Collected data START

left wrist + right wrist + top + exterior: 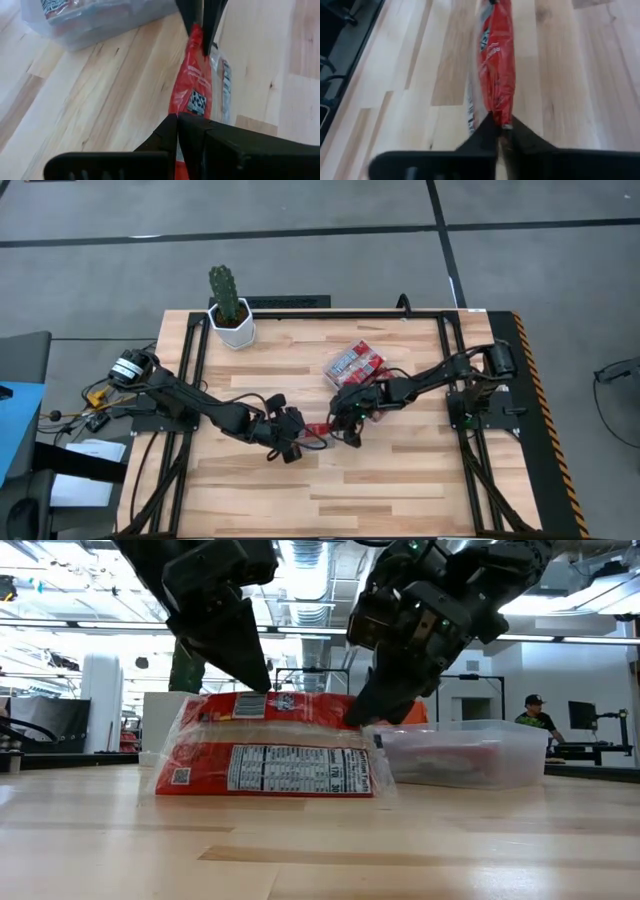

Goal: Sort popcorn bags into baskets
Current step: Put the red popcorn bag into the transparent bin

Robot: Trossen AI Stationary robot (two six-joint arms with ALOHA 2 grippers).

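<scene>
A red popcorn bag (270, 765) stands on its long lower edge on the table's middle, its printed side facing the near edge. My left gripper (258, 685) is shut on its upper edge near the left end, and my right gripper (365, 715) is shut on its right end. In the high view the two grippers meet at the bag (318, 428). The clear plastic basket (500, 755) stands just behind the bag to the right, with several red bags lying in it. My left gripper pinches the bag's upper edge (176, 112) near its left end between its two fingers. The fingers slant down from the table's left. The bag stands upright, with its lower edge on the table. My right gripper pinches the bag's right end (502, 112) near the top between its two fingers. It comes slanting down from the table's right, with the fingers along the bag's length. The bag stays upright on the table.
A white pot with a cactus (232, 320) stands at the far left of the table. Black frame rails (450, 360) run along the table's sides and far edge. Bare wood lies toward the near edge (330, 490). A person stands in the room beyond (535, 715).
</scene>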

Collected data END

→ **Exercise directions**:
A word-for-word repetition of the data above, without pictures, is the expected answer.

→ **The answer**:
left wrist + right wrist + top + exterior: 

Goal: Sort popcorn bags into baskets
Current step: Put the red popcorn bag into the transparent bin

Robot: Trossen AI Stationary robot (two six-joint arms with ALOHA 2 grippers).

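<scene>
A red popcorn bag (270, 765) stands on its long lower edge on the table's middle, its printed side facing the near edge. My left gripper (258, 685) is shut on its upper edge near the left end, and my right gripper (365, 715) is shut on its right end. In the high view the two grippers meet at the bag (318, 428). The clear plastic basket (500, 755) stands just behind the bag to the right, with several red bags lying in it. My left gripper pinches the bag's upper edge (176, 112) near its left end between its two fingers. The fingers slant down from the table's left. The bag stands upright, with its lower edge on the table. My right gripper pinches the bag's right end (502, 112) near the top between its two fingers. It comes slanting down from the table's right, with the fingers along the bag's length. The bag stays upright on the table.
A white pot with a cactus (232, 320) stands at the far left of the table. Black frame rails (450, 360) run along the table's sides and far edge. Bare wood lies toward the near edge (330, 490). A person stands in the room beyond (535, 715).
</scene>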

No more output is needed for this exercise.